Nothing but an exact copy is asked for: the lines in the material below from the one with "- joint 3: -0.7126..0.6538" through the one with "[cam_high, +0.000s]", pictures excluded.
# # # # #
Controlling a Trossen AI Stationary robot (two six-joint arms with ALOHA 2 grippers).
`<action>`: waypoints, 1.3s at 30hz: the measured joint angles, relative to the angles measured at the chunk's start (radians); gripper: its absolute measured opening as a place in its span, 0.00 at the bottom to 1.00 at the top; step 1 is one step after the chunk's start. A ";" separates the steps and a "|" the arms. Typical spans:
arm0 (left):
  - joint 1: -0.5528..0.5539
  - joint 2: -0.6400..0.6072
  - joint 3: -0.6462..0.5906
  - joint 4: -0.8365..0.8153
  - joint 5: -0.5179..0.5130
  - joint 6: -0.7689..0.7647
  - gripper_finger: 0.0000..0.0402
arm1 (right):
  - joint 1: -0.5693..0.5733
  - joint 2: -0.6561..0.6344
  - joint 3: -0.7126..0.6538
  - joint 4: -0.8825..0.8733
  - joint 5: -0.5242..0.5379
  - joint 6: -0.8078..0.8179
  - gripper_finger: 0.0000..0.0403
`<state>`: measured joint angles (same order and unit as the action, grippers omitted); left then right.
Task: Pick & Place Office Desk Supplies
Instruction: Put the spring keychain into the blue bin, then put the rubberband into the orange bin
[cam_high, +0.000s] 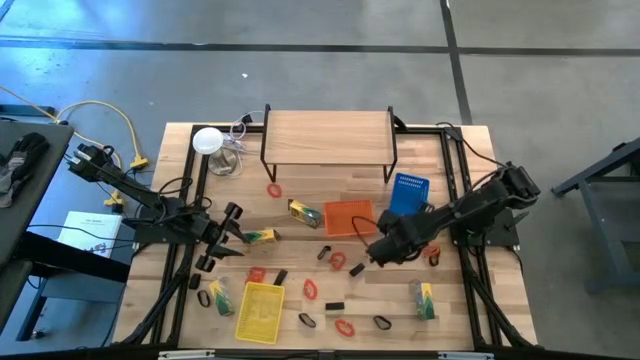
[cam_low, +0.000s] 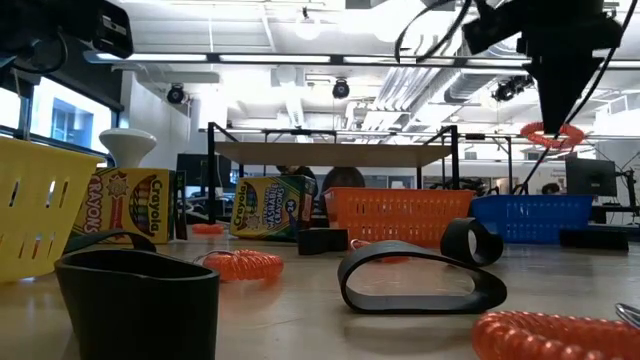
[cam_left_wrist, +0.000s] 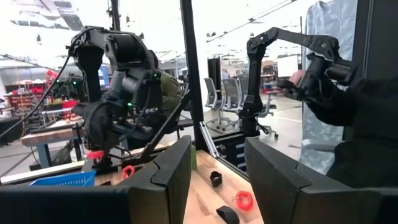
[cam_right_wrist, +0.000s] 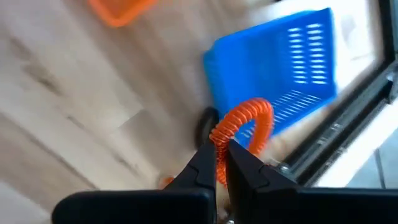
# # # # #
*RESULT FOR THIS EXERCISE*:
  - joint 3: -0.7126..0.6538
  - joint 4: -0.8825..0.8733
  - joint 5: -0.5242..0.5379
  - joint 6: -0.8078..0.8179
  - gripper_finger: 0.0000..0.0403
`<state>`: measured joint angles (same order and unit as the action, grippers omitted); left then right.
Task: Pick & Place Office Desk Supplies
Instruction: Put the spring keychain into the blue bin, then put the rubberband into the orange bin
[cam_high, +0.000s] 

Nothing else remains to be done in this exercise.